Online Learning of Decision Trees with Thompson Sampling
Ayman Chaouki, Jesse Read, Albert Bifet
TL;DR
This work tackles online learning of optimal Decision Trees from streaming categorical data by formulating DT construction as an undiscounted episodic MDP and solving it with a Thompson Sampling-based Monte Carlo Tree Search (TSDT). The approach maintains Bayesian posteriors at leaves and internal nodes to estimate the value of partial trees, with two variants—TSDT (Clark's approximation) and Fast-TSDT (efficient backprop using the best-mean child)—and proves almost-sure convergence to the optimal online DT. Empirically, TSDT and especially Fast-TSDT outperform online greedy methods like VFDT/EFDT and achieve comparable or superior performance to batch-optimal DT algorithms on benchmarks, while handling data streams without full batch reprocessing. The method enables principled online optimization with interpretable trees and scalable performance, offering a pathway to finite-time guarantees and extensions to alternative MCTS policies in future work.
Abstract
Decision Trees are prominent prediction models for interpretable Machine Learning. They have been thoroughly researched, mostly in the batch setting with a fixed labelled dataset, leading to popular algorithms such as C4.5, ID3 and CART. Unfortunately, these methods are of heuristic nature, they rely on greedy splits offering no guarantees of global optimality and often leading to unnecessarily complex and hard-to-interpret Decision Trees. Recent breakthroughs addressed this suboptimality issue in the batch setting, but no such work has considered the online setting with data arriving in a stream.

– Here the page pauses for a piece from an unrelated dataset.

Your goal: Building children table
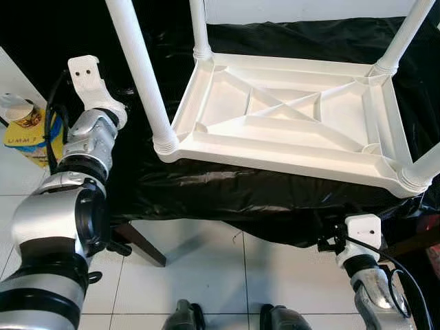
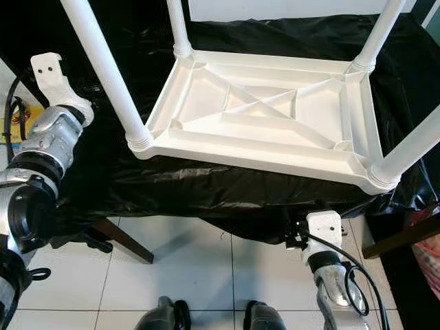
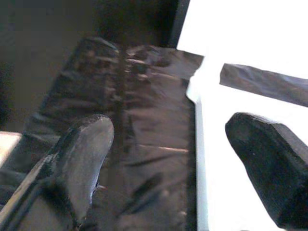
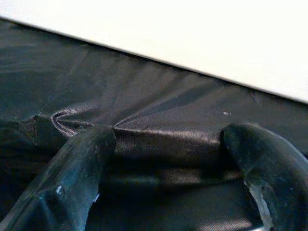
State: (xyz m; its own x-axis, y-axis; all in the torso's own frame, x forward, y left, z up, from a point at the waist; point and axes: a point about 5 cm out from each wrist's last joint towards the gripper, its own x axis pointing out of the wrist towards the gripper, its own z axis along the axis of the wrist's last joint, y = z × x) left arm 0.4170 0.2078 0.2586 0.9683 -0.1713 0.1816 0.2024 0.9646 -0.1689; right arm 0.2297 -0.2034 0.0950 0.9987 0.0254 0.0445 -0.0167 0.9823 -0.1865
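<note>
White children's table (image 1: 289, 117) lay upside down mid-surface on black sheet (image 1: 227, 196), four legs fitted, pointing up. Left pincer (image 3: 168, 163) gaped empty beside left leg (image 1: 141, 69); right pincer (image 4: 168, 168) gaped empty under near edge. Assembly seemingly done; next likely flipping upright.

Left arm (image 1: 65, 227): silver metal segments joined by wide black rings, glossy finish. White angular bracket (image 1: 88, 74) at the wrist end, two small dark screw holes in its face. Black cable (image 1: 49, 134) looped along the forearm's outer side.

Right arm (image 1: 371, 292): silver forearm, black collar, white boxy wrist block (image 1: 363, 232) with a small black fitting on one side. Black cable arcs from block down the forearm.

Gripper fingers (image 3: 79, 168): matte black, thick, rounded tips, scuffed surface.

Two dark glossy feet (image 1: 182, 317) at lower edge.
</note>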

To this end, we devise a new Monte Carlo Tree Search algorithm, Thompson Sampling Decision Trees (TSDT), able to produce optimal Decision Trees in an online setting. We analyse our algorithm and prove its almost sure convergence to the optimal tree. Furthermore, we conduct extensive experiments to validate our findings empirically. The proposed TSDT outperforms existing algorithms on several benchmarks, all while presenting the practical advantage of being tailored to the online setting.